▶ WHAT IS NEEDED: Look through the entries below for the line that contains "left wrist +", then set down that line and each one after it exactly, through the last.
____ DATA SUPPLIED
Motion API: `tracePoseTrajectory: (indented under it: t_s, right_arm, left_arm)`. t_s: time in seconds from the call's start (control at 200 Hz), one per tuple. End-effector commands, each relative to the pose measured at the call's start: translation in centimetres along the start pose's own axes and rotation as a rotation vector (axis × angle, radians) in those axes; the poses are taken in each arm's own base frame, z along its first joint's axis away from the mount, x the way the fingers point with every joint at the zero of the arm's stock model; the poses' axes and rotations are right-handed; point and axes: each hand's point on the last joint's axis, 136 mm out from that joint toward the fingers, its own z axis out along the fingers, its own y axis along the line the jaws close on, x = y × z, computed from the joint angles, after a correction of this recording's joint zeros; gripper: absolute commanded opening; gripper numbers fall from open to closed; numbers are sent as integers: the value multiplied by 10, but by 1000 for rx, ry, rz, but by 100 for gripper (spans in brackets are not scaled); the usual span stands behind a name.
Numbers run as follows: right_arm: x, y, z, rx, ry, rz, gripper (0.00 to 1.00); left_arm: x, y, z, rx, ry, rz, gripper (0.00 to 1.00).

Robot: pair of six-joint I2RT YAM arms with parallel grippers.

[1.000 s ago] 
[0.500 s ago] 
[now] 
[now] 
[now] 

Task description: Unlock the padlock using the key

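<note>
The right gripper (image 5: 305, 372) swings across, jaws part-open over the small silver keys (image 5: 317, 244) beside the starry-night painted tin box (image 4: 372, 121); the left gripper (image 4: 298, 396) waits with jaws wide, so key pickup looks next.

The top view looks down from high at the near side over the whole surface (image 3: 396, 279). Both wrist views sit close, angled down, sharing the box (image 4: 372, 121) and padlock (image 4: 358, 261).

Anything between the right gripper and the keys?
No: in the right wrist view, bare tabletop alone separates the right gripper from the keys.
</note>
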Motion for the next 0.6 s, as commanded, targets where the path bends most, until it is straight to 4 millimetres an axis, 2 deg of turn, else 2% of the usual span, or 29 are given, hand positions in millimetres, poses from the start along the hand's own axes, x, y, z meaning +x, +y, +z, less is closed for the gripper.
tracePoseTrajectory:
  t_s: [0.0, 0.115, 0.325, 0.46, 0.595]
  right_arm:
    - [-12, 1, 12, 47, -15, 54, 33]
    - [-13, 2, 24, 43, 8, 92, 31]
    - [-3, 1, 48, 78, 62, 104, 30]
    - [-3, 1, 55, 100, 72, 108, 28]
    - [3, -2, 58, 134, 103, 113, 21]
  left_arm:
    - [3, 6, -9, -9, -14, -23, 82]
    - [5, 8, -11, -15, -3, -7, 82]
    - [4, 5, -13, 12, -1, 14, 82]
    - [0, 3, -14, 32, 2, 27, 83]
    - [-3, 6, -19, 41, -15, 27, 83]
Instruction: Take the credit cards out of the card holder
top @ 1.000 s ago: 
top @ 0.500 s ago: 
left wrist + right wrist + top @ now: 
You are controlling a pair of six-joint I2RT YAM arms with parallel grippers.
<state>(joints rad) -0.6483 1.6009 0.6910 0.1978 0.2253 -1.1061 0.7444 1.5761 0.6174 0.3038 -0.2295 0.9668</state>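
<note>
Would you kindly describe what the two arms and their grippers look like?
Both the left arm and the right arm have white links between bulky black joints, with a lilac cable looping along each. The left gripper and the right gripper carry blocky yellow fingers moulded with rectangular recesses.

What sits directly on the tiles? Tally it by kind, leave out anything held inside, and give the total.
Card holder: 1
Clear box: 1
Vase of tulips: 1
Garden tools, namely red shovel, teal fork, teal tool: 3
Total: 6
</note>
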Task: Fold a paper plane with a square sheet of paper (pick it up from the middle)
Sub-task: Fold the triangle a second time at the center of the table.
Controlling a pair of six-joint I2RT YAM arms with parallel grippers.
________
▶ ANSWER TO THE EXERCISE:
left wrist + right wrist + top @ now: 
You are controlling a pair of six-joint I2RT YAM arms with parallel grippers.
<state>(joints rad) -0.6483 1.6009 0.6910 0.1978 0.2253 -1.1061 0.7444 1.5761 0.6174 0.3038 -0.2295 0.9668</state>
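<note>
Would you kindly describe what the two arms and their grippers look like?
Both the left arm and the right arm have white links between bulky black joints, with a lilac cable looping along each. The left gripper and the right gripper carry blocky yellow fingers moulded with rectangular recesses.

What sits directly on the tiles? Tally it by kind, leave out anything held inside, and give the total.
Card holder: 1
Clear box: 1
Vase of tulips: 1
Garden tools, namely red shovel, teal fork, teal tool: 3
Total: 6
</note>
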Task: Fold a paper plane with a square sheet of paper (pick it up from the middle)
Sub-task: Fold the triangle a second time at the center of the table.
Controlling a pair of six-joint I2RT YAM arms with parallel grippers.

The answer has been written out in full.